Here's something the best decision makers know that most new managers don't: you are going to get some of them wrong. Not occasionally. Regularly. Three or four in every ten decisions, if you're making real ones, will turn out to be the wrong call.
That's not failure. That's the job.
The problem is that nobody tells you this on the way in. So new managers arrive believing that good decision making means getting it right every time. They don't. Nobody does. And the pursuit of certainty — the endless data gathering, the consensus seeking, the decisions quietly pushed upwards — doesn't make decisions better. It just makes them later. And later, in most cases, is worse.
Chasing certainty is just fear in a suit.
The ways people avoid deciding
Most decision avoidance doesn't look like avoidance. It looks like diligence. It looks like thoroughness. It looks like good process. But underneath it's the same thing — a manager who doesn't want to be wrong and has found sophisticated ways to delay the moment they have to commit.
Collecting more data. There's always one more data point. One more report. One more person to consult. The data rarely changes the decision — it just delays it. At some point the information you have is enough. The question is whether you're willing to act on it.
Seeking consensus. Getting input from others is smart. Needing everyone to agree before you'll move is something else. Consensus sounds collaborative. Often it's a way of distributing blame in advance — if everyone agreed, no one person can be held responsible when it goes wrong. Real decisions require someone to own them.
Delegating upwards. This is the most damaging habit of all. Taking a decision that is yours to make and pushing it to your boss — framed as "keeping them informed" or "wanting their input." Sometimes that's genuinely appropriate. Often it's abdication dressed up as deference. And bosses notice. Every time you send a decision upwards that you should have made yourself, you're telling them you're not ready for more.
Every decision you push upwards is a signal you're not ready for the next level.
Why not deciding is a decision
There's a comfortable illusion that not making a decision keeps your options open. It doesn't. It just means the situation decides for you — usually on someone else's timeline, with less information than you had, and without any of the control you would have had if you'd moved earlier.
Indecision has a cost. Momentum lost. Opportunities closed. Teams left in uncertainty. People who work for indecisive managers don't feel safe — they feel stuck. They stop bringing things forward because they know nothing will happen. The culture of the team quietly calcifies around the manager's inability to move.

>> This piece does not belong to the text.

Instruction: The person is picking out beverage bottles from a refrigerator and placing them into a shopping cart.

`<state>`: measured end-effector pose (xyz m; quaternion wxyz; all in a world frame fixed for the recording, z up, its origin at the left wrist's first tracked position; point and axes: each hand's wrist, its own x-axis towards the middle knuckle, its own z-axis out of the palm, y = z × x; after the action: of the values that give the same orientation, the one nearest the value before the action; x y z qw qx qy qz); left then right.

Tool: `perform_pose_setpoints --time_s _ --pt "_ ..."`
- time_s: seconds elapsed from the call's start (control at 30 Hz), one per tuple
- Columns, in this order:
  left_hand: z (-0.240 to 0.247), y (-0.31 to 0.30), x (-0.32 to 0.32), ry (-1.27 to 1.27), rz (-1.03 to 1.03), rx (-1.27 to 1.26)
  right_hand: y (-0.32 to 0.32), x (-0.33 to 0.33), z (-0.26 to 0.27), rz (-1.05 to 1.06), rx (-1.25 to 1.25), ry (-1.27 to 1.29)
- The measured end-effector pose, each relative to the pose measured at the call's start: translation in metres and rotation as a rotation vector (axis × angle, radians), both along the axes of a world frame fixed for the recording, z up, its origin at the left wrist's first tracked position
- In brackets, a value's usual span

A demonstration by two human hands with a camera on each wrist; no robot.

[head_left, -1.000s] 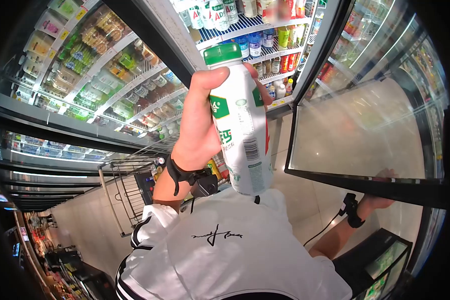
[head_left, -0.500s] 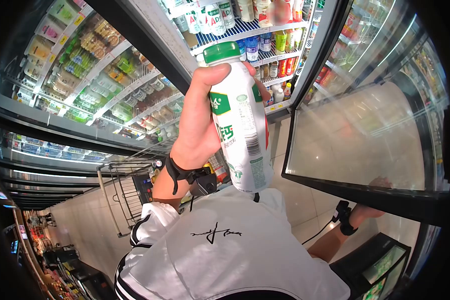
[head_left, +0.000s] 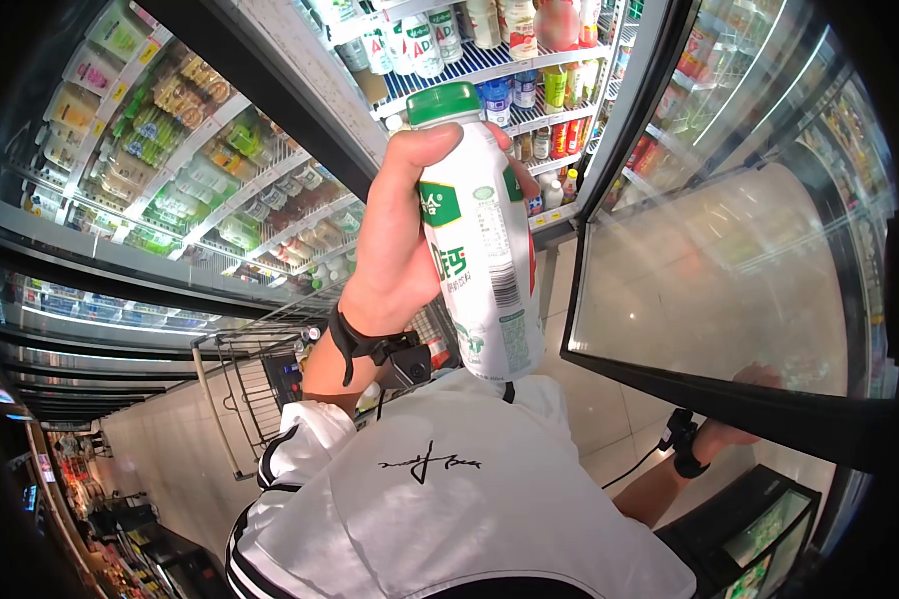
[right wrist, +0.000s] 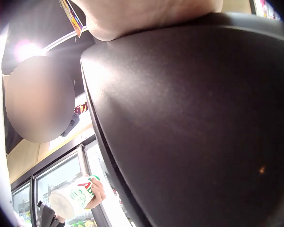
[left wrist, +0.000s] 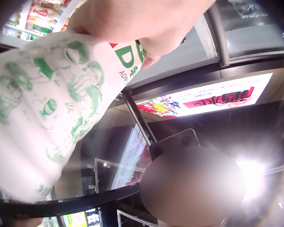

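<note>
A white plastic bottle (head_left: pixel 484 250) with a green cap and green print is raised in front of the chest, its base tilted toward the body. My left hand (head_left: pixel 395 230) grips it around the neck and upper body, thumb just under the cap. The left wrist view shows the bottle's (left wrist: pixel 52 104) lower side with green drawings. At the lower right, my right hand (head_left: pixel 731 432) is at the black frame of the open glass door (head_left: pixel 719 270). In the right wrist view the right hand (right wrist: pixel 146 16) touches the dark door frame (right wrist: pixel 189 113); the frame hides its fingers.
Ahead, a lit drinks cooler (head_left: pixel 499 65) holds bottles on several shelves. Closed glass cooler doors (head_left: pixel 170 150) line the left side. A wire shopping cart (head_left: pixel 250 384) with goods stands at the left, and a dark display unit (head_left: pixel 759 534) at the lower right.
The open door's lower edge and my right hand have shifted slightly down and left in the head view. The bottle stays in my left hand almost unmoved.
</note>
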<state>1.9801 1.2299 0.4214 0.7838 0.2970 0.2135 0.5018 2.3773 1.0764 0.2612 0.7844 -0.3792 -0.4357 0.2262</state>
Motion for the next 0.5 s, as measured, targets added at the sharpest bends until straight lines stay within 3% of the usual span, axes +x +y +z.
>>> perform_pose_setpoints --time_s 0.13,0.2,0.3,0.5 --pt "-0.003 0.004 0.001 -0.078 -0.022 -0.059 0.003 -0.002 -0.002 -0.033 0.032 -0.001" --pt "-0.003 0.006 0.002 -0.089 -0.028 -0.069 0.006 -0.013 0.006 -0.207 -0.010 0.012" --pt "-0.003 0.009 0.004 -0.089 -0.041 -0.067 0.008 -0.016 0.011 -0.241 -0.019 -0.033" --pt "-0.005 0.015 0.008 -0.072 -0.050 -0.058 0.004 -0.007 0.007 -0.127 -0.016 -0.022"
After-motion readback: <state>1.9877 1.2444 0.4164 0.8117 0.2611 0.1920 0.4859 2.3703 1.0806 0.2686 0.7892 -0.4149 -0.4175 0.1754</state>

A wrong decision made quickly, owned clearly, and corrected fast does less damage than a good decision made six months too late. Speed and direction matter. Perfect is the enemy of done — and done is almost always better than waiting.
The skill nobody talks about — course correction
Here's the reframe that changes everything: the goal isn't to make perfect decisions. The goal is to make good decisions fast and fix the bad ones faster.
The best decision makers aren't the ones who get it right every time. They're the ones who know quickly when they've gotten it wrong — and move without ego to correct it. No defensiveness. No doubling down to avoid admitting a mistake. Just clear-eyed assessment and a change of direction.
That takes confidence. Not the confidence to always be right — the confidence to be wrong in public and correct course without it breaking you. That's a skill. And it's one that's built by making decisions, not by avoiding them.
The managers who are paralysed by the fear of being wrong never develop this muscle. They avoid decisions until they're forced — and then, when things do go wrong, they have no experience of recovery. The managers who decide regularly, own their mistakes clearly, and correct fast become known for something far more valuable than being right: they become known as people you can rely on to move.
The goal isn't to always be right. It's to be wrong less — and recover faster.
When to escalate — and when not to
None of this means every decision should be made alone. Some decisions genuinely require escalation — ones with significant financial risk, irreversible consequences, or implications beyond your remit. Knowing the difference is part of the job.
But the test should be honest. Ask yourself: am I escalating this because it genuinely needs to go higher — or because I don't want to own the outcome? If it's the latter, make the call. That's what the role requires.
The managers who go far are decisive. Not reckless — decisive. They gather enough information to move, they commit, they own it, and when they're wrong they say so and fix it. They don't wait for the perfect moment, the complete picture, or everyone's approval.
Three in ten will be wrong. Make the call anyway. The ones who do are the ones who get remembered — and promoted.